If you don't specify an env-id and the repository is connected to only one environment, it will be selected automatically. If connected to multiple, the review will return an error listing the available environment IDs.

GitLab CI

```yaml include: - remote: 'https://raw.githubusercontent.com/elementary-data/elementary-ci/v1/templates/mr-review.yml' ``` Go to **Settings > CI/CD > Variables** and add:
| Variable | Masked | Required | Description |
|---|---|---|---|
| `elementary_api_key` | Yes | Yes | Your Elementary Cloud API key |
| `elementary_env_id` | Yes | No | Your Elementary environment ID. Only needed when the repository is connected to multiple environments. |
| `gitlab_api_token` | Yes | No | Project Access Token with `api` scope. Only needed if you cannot enable CI/CD job token access (see below). |

To post the MR comment, the template uses one of two authentication methods:

- **`CI_JOB_TOKEN` (default):** GitLab's built-in job token, available automatically in every pipeline. Requires a project admin to enable **Settings > CI/CD > Token Access > Allow CI/CD job tokens to access this project's API**.
- **`GITLAB_API_TOKEN` (alternative):** If this variable is set, it takes priority over `CI_JOB_TOKEN`. Use a Project Access Token with `api` scope. This works without any admin settings change and is the easier option if you don't have project admin access.
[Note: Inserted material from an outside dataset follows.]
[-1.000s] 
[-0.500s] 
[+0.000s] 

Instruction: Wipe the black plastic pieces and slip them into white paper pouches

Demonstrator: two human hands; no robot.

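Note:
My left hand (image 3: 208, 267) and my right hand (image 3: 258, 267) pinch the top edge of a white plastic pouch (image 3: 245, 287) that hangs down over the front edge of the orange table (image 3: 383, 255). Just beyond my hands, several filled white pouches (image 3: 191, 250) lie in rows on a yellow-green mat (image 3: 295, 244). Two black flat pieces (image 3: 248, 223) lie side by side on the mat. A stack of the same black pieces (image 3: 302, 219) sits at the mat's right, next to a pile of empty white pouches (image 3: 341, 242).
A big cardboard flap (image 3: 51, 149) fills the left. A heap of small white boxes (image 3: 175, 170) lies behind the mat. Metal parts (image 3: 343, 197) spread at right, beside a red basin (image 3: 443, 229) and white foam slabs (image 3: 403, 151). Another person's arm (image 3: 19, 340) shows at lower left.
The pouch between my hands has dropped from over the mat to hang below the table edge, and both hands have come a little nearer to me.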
Elementary data quality review comment on a GitLab merge request

Troubleshooting

No comment appears after the job runs

Make sure contents: read, pull-requests: write, and issues: write are set under permissions in the workflow. An explicit permissions block sets any unlisted scope to none, so omitting a required scope causes the step to fail silently.

The review says the repository is not connected

Go to Settings > Environments in Elementary Cloud and verify your repository is connected.

The review says the repository is connected to multiple environments

Add elementary-env-id to your workflow. The error message lists the available environment IDs.

If a model has never been synced through Elementary, the comment will note that no history is available yet. Results populate automatically after the next Elementary sync.